- [Exercise requirements] Take the entries that follow and return exactly the lines from the one holding "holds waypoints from" through the one holding "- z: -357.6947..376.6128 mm", both included. Nothing else is needed.

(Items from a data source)
_ _ _ _ _

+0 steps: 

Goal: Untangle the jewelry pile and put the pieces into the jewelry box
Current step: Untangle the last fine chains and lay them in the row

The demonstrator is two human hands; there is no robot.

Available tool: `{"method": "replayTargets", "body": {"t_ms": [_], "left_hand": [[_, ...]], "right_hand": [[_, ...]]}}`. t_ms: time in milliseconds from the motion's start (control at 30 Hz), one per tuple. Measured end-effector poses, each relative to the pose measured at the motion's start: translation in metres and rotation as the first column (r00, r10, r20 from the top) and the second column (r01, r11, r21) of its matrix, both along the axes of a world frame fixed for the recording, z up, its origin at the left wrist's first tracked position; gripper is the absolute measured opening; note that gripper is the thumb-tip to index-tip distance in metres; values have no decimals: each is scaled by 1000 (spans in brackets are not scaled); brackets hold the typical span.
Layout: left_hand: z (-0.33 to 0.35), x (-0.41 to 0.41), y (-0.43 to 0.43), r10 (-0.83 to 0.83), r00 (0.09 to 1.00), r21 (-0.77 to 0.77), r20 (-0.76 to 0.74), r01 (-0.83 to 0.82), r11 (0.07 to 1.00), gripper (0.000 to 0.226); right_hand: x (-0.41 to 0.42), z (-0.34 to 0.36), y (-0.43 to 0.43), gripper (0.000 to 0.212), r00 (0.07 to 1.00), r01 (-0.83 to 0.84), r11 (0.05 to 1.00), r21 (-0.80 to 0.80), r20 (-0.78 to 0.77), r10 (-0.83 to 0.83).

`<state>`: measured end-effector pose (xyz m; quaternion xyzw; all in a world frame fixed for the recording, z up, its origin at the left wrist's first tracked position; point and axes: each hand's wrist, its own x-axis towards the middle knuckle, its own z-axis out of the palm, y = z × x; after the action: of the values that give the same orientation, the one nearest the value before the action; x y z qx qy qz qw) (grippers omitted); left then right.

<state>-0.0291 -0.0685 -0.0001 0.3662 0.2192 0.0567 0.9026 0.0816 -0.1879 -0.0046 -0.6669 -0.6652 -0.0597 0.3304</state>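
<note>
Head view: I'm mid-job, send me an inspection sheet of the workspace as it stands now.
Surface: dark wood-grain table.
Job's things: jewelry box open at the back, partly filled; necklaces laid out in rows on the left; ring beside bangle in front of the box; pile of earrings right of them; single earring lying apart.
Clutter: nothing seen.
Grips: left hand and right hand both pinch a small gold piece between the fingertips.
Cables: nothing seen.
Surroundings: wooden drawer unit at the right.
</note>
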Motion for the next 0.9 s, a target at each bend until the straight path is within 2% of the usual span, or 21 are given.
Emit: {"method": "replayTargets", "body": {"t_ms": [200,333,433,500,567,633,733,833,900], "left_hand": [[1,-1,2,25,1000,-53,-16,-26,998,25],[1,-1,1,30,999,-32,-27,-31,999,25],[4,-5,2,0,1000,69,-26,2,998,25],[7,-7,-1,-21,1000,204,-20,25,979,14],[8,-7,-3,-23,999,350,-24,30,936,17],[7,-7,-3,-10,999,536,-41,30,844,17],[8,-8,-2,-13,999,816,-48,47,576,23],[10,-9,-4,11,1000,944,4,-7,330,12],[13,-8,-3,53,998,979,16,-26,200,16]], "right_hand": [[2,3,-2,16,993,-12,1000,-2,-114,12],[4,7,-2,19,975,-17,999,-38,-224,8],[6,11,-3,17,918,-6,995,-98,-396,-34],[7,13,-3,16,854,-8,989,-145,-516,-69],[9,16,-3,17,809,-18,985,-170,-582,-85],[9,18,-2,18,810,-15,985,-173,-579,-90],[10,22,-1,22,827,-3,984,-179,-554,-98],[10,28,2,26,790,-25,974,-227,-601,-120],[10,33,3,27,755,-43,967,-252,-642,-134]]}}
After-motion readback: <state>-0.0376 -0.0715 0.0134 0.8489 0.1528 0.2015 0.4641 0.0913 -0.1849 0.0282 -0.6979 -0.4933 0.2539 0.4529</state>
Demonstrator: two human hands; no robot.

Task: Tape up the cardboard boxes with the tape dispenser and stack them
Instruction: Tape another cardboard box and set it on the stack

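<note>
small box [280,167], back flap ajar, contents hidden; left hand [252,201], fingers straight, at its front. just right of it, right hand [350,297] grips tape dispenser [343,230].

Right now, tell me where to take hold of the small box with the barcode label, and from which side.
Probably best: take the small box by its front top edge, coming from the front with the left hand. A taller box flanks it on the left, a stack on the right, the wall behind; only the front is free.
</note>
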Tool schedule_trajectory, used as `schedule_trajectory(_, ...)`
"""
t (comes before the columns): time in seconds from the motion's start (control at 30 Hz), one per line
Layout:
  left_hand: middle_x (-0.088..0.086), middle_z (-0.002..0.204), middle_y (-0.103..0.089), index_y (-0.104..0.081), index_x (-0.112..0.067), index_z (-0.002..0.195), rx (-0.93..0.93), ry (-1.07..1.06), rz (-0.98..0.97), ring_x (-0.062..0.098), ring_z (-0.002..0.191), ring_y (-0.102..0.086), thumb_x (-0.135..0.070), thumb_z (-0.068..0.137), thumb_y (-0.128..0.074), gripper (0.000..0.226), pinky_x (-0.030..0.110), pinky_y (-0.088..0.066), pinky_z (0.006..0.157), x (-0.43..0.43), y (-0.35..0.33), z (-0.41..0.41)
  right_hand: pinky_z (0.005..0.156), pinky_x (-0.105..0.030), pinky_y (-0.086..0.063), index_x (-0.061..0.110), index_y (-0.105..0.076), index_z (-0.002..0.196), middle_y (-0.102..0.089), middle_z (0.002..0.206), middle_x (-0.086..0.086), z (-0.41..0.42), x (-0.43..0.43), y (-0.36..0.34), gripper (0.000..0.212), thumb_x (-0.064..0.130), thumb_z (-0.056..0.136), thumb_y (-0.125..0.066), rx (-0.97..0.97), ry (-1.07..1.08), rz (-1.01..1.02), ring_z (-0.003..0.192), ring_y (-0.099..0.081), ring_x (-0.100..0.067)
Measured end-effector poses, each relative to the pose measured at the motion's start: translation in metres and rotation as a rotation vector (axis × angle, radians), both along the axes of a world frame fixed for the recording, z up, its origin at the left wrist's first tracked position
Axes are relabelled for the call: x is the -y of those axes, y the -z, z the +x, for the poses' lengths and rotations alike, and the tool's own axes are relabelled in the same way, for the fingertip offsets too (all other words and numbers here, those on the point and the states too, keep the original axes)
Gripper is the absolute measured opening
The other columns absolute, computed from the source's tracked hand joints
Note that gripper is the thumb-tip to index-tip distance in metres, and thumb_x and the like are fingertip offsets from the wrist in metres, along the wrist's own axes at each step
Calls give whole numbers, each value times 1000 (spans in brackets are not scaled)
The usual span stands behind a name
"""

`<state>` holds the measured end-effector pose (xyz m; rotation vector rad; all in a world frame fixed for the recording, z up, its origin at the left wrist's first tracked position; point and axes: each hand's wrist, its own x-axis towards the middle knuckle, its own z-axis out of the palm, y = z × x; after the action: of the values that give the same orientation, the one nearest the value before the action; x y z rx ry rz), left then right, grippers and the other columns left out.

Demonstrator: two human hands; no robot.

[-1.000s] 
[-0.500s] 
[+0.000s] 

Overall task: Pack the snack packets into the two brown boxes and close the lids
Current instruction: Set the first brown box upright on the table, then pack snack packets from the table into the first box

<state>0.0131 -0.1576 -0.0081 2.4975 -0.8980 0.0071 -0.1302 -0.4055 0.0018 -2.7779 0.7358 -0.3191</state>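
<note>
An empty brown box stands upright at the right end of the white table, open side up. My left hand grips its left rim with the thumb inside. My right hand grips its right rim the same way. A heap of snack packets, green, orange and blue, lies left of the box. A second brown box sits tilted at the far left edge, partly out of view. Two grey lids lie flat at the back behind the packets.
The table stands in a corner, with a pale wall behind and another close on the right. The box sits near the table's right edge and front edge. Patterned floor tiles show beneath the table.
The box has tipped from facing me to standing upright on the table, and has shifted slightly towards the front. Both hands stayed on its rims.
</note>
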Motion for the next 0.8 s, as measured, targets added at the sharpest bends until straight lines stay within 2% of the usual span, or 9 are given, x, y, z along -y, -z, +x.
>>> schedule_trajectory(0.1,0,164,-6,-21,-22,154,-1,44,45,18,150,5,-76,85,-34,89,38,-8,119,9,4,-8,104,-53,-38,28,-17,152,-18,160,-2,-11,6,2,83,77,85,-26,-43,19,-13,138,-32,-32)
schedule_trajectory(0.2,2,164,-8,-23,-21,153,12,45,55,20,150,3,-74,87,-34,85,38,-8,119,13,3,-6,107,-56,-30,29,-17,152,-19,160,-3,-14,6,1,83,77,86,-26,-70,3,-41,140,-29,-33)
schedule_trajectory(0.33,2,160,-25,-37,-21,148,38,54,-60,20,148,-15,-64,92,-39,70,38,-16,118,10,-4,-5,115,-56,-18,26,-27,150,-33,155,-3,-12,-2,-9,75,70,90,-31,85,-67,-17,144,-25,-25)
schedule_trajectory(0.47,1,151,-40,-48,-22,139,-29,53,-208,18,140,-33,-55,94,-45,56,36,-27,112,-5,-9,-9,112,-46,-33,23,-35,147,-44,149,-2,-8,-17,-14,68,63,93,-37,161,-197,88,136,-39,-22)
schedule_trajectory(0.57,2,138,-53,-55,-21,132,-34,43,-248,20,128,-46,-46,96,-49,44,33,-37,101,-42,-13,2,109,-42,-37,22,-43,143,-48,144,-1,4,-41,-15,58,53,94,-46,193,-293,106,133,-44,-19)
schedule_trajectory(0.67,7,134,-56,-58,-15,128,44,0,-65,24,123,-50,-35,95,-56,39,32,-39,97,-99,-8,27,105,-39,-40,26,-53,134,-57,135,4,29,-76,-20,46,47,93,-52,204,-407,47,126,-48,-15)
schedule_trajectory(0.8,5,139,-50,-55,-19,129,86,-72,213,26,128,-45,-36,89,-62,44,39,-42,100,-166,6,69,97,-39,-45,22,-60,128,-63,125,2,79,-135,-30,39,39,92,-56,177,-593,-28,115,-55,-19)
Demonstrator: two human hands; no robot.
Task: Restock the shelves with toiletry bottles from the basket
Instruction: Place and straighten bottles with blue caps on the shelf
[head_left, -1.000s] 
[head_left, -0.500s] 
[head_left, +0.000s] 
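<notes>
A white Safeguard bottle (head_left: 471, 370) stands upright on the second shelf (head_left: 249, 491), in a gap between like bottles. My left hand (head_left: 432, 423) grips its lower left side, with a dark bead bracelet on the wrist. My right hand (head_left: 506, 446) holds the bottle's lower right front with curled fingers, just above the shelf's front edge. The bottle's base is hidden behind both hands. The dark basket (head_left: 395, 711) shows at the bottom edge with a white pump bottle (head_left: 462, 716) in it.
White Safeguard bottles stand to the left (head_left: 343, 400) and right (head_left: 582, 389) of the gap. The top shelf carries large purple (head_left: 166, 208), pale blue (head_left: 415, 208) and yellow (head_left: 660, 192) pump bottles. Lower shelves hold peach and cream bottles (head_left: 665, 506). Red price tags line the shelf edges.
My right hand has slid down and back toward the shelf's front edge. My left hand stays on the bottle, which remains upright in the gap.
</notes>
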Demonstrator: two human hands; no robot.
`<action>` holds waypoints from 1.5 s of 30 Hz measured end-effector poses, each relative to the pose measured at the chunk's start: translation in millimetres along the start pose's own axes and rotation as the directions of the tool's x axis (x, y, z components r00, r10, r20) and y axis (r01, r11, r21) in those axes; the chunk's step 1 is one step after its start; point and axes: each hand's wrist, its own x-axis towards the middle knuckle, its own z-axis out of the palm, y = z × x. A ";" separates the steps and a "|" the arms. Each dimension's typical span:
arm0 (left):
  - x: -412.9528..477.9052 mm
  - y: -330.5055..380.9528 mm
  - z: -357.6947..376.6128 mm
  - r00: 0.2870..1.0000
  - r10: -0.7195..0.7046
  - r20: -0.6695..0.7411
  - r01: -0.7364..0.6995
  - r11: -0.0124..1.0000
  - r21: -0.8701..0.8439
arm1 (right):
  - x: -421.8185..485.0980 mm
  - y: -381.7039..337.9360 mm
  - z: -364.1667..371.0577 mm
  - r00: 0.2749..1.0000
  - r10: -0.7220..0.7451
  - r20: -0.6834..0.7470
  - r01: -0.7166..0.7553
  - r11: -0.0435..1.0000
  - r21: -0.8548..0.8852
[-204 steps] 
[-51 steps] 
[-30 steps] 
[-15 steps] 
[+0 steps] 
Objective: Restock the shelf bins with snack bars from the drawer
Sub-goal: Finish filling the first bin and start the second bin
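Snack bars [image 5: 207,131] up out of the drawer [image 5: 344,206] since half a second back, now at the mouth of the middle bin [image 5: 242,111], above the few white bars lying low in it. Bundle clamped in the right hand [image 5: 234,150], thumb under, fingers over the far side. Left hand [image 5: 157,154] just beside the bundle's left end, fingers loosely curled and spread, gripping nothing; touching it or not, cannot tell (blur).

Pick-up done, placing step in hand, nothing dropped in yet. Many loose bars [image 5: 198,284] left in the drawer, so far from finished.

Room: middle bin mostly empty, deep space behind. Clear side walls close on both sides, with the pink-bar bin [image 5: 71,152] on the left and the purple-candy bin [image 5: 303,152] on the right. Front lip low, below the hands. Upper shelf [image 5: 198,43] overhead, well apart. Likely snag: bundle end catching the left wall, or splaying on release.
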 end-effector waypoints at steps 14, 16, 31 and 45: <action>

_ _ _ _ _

- [Task output]
`<action>` holds waypoints from 1.5 s of 30 Hz measured end-effector poses, each relative to the pose measured at the chunk's start: translation in millimetres along the start pose's own axes and rotation as the directions of the tool's x axis (x, y, z components r00, r10, r20) and y axis (r01, r11, r21) in those axes; the chunk's step 1 is one step after its start; point and axes: each hand's wrist, its own x-axis towards the middle knuckle, its own z-axis out of the palm, y = z × x. A ";" separates the steps and a "|" the arms. Each dimension's typical span:
arm0 (left):
  - x: -412.9528..477.9052 mm
  - y: -330.5055..380.9528 mm
  - z: -357.6947..376.6128 mm

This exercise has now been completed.